The  UK Cleaning Products Industry Association is the leading trade association for companies representing UK producers of cleaning and hygiene products. This includes soaps, washing powders and liquids, household disinfectants, air care and polishes, as well as professional cleaning and hygiene products used in industrial and institutional applications.

UKCPI runs awareness campaigns relating to product safety and energy efficiency, and provides materials for schools to teach about effective hand washing.

History

The inaugural meeting of the Society of British Soap Makers was held at 2.30pm on 7 July 1954, at the Queens Hotel in Leeds, and was chaired by Mr RE Huffam of Unilever Limited. Its first AGM was held at the same location, on 19 October 1955.

In 1963, the organisation became a member of European body AIS, which later merged with FIFE to become what is now AISE. In 1967 its name was changed to the Soap and Detergent Industry Association (SDIA).

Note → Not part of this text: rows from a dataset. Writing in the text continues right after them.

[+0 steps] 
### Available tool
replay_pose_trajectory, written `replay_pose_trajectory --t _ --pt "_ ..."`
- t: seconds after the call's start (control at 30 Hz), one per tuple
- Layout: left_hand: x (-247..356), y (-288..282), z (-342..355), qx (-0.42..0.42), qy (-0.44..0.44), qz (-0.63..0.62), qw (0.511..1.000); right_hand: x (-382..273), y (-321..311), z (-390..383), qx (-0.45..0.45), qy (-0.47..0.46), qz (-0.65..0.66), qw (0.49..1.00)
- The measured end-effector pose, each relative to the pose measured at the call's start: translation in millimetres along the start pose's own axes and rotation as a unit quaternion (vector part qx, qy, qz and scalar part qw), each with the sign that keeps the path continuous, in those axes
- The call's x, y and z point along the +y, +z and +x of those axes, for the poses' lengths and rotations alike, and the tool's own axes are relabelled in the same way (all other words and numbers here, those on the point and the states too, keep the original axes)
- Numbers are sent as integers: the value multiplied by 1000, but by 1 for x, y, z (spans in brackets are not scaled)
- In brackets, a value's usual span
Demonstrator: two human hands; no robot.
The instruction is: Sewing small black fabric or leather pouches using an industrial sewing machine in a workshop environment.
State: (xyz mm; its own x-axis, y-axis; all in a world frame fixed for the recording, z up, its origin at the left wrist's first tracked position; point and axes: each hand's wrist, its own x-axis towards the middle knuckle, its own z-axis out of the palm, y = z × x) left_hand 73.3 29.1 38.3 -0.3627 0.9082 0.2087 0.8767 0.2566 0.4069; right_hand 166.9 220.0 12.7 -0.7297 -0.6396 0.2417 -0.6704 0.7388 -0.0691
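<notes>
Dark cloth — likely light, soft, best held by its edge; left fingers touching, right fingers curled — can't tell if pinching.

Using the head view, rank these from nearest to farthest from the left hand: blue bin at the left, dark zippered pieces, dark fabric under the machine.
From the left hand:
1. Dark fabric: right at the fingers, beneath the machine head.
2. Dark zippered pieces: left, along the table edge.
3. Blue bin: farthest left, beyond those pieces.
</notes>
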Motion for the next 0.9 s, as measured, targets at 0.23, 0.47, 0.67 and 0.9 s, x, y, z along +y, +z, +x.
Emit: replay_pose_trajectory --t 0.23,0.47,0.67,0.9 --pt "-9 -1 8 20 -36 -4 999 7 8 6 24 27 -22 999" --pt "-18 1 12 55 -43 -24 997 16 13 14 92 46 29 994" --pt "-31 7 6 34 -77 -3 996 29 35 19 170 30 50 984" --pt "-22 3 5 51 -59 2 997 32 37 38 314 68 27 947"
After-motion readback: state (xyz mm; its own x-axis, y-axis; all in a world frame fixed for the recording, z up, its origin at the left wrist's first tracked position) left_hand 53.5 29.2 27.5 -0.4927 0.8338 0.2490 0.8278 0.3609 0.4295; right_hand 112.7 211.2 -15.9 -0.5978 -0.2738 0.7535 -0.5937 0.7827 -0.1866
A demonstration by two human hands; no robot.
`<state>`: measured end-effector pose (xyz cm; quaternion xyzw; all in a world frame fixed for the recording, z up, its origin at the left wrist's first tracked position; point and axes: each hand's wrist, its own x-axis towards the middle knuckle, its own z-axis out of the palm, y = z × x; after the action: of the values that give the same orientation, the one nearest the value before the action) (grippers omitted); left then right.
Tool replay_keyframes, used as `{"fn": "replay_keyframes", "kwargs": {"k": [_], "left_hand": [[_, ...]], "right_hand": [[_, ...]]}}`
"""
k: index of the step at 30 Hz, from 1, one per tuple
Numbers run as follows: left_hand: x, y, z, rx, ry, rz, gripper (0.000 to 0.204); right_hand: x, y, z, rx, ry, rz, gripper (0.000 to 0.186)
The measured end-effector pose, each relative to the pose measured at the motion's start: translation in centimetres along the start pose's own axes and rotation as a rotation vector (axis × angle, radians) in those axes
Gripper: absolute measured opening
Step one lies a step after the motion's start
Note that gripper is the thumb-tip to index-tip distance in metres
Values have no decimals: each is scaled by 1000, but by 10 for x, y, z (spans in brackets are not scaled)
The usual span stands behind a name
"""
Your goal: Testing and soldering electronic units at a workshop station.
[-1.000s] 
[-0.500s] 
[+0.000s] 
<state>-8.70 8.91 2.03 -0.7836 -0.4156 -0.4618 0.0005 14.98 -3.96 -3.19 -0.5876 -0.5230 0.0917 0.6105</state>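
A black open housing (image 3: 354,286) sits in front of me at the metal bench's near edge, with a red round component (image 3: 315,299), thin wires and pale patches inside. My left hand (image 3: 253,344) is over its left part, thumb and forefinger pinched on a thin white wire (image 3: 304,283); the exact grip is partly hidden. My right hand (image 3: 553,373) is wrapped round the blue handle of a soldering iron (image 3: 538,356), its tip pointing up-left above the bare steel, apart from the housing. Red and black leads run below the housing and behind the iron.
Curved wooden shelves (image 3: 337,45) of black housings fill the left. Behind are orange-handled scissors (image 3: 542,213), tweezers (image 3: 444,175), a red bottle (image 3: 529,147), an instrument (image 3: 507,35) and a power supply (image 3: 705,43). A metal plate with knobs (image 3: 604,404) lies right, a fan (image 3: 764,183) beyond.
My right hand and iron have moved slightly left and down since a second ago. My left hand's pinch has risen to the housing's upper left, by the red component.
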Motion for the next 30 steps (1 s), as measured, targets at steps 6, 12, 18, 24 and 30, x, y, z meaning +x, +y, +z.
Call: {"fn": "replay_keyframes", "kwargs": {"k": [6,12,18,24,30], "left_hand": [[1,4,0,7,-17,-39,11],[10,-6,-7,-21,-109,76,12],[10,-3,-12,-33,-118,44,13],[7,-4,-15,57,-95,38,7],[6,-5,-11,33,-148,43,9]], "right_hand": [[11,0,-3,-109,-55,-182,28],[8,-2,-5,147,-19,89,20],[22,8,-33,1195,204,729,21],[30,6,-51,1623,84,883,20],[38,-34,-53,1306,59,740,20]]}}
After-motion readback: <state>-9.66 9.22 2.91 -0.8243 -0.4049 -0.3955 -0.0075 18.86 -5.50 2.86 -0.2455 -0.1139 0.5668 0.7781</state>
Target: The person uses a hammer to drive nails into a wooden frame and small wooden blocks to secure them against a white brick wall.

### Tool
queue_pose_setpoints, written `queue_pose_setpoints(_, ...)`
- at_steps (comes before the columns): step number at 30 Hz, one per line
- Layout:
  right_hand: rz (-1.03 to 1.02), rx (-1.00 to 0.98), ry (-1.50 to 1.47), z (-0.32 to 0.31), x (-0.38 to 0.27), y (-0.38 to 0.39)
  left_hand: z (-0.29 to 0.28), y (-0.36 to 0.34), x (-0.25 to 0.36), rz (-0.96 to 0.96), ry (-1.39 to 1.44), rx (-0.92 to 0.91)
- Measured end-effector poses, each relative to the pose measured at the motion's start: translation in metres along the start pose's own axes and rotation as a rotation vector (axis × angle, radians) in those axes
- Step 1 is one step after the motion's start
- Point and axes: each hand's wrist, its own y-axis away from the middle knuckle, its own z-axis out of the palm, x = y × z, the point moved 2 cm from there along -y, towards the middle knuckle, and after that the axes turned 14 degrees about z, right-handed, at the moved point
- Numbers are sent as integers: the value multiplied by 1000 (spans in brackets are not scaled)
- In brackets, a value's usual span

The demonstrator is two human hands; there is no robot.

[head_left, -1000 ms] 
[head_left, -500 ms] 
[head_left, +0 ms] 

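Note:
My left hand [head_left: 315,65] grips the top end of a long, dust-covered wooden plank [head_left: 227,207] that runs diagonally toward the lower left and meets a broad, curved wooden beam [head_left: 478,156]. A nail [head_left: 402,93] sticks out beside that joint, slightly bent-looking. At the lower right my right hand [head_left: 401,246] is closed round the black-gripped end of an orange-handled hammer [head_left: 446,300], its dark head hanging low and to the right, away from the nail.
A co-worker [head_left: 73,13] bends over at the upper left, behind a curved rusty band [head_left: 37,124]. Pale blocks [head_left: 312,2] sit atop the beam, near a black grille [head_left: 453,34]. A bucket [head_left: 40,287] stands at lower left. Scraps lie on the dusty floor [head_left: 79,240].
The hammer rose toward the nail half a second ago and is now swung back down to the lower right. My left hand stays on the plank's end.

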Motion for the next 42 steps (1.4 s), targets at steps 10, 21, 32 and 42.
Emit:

In 1970 the SDIA merged with the Soap Makers Association and, that same year, appointed its first Director General, Mr GV Richardson. In 2001, the merged organisation, which was still known as SDIA, changed its name to UK Cleaning Products Industry Association.

Chairs

 1954 - 1958: RE Huffman (Unilever)
 1958 - 1964: WH Gibbs (Unilever)
 1964 - 1967: E Brough (Unilever)
 1967 - 1970: AHC Hill (Lever Brothers Ltd)
 1970 - 1971:  AD Garrett (Procter & Gamble)
 1971 - 1974: BM Harris (Cussons Group Ltd)
 1974 - 1976: JC Tappan (P&G)
 1976 - 1977: AD Garrett (P&G)
 1976 - 1980: L Hardy 
 1980 - 1983: BJ Hintz (P&G)
 1983: L Hardy 
 1983 - 1986: LG Dare (P&G)
 1986 - 1988: RG Gray (Lever Brothers)
 1988 - 1991: J O'Keeffe (P&G)
 1991 - 1992: RD Brown (Lever Brothers)
 1992 - 1993: A Seth (Lever Brothers)
 1993 - 1995: M Clasper (P&G)
 1995 - 1998: A Weijburg (Lever Brothers)
 1998 - 2002: Chris de Lapuente (P&G)
 2002 - 2004: Keith Weed (Lever Faberge)
 2004 - 2007: Gianni Ciserani (P&G)
 2007 - 2010: Irwin Lee (P&G)
 2010 - 2012: Colin McIntyre (Robert McBride)
 2012 - 2014: Brandon Pilling (ACDOCO)
 2014 - 2017: Gemma Cleland (Unilever)
 2017–present: Bruce Maxwell (DriPak)

Directors General
 1970 - 1975: GV Richardson
 1975 - 1988: AGM Burge
 1988 - 1996: BK Chesterton
 1996 - 2001: Jan Lewis
 2001 - 2009: Dr Andy Williams
 2009–present: Philip Malpass

The UK cleaning products industry is now worth an estimated £4.5 billion. £800 million of that is taken up by companies serving the industrial and institutional sector (food processing, beverage, hospitals and healthcare cleaning and disinfection, restaurants and hotels). The remainder of the total amount is taken up by household or homecare cleaning products such as laundry, bathroom and kitchen cleaning and disinfection, surface and air care products.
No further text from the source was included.